Depuis longtemps, les jeunes scientifiques doivent se comparer à un archétype idéalisé du chercheur: un être immatériel et sans liens, cosmopolite et indépendant. Sur le terrain, ce modèle représente un sérieux défi pour entretenir des relations sociales. On peut bien emmener ses enfants avec soi, mais qu’en est-il du partenaire ou encore de ses parents dont on voudrait prendre soin? En accordant trop d’importance à la mobilité individuelle, nous risquons de conférer une valeur décisive à un critère de sélection qui n’a rien à voir avec une recherche novatrice ou de qualité.
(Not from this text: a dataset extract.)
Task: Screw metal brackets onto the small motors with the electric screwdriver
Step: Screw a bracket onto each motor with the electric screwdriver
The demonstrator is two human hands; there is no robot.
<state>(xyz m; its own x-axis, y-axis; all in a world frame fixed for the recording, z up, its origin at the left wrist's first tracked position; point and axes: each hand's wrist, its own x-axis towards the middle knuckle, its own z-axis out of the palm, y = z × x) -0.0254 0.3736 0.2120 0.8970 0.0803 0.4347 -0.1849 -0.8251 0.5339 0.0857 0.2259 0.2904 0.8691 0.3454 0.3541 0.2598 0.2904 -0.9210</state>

Il faut aussi se demander dans quelle mesure les changements fréquents d’institutions ne réduisent pas la motivation de s’engager localement. Qui coordonnera les programmes d’études et le suivi des étudiants, qui maintient des contacts avec les entreprises et les organisations de la région? Nos activités d’enseignement et de recherche ne se font pas de manière individuelle, mais dans le cadre de curricula, de groupes, d’équipes.

Un point central pour la constitution d’une relève scientifique innovatrice et d’excellence est la possibilité d’avoir des carrières plus fiables ainsi qu’une plus grande autonomie du corps intermédiaire. Développer des réseaux internationaux devrait pouvoir se faire à un stade précoce de la carrière et de manière à porter à la recherche des fruits durables.

Julia Nentwich est professeure en psychologie à l’Université de Saint-Gall et mène des recherches sur l’égalité des chances.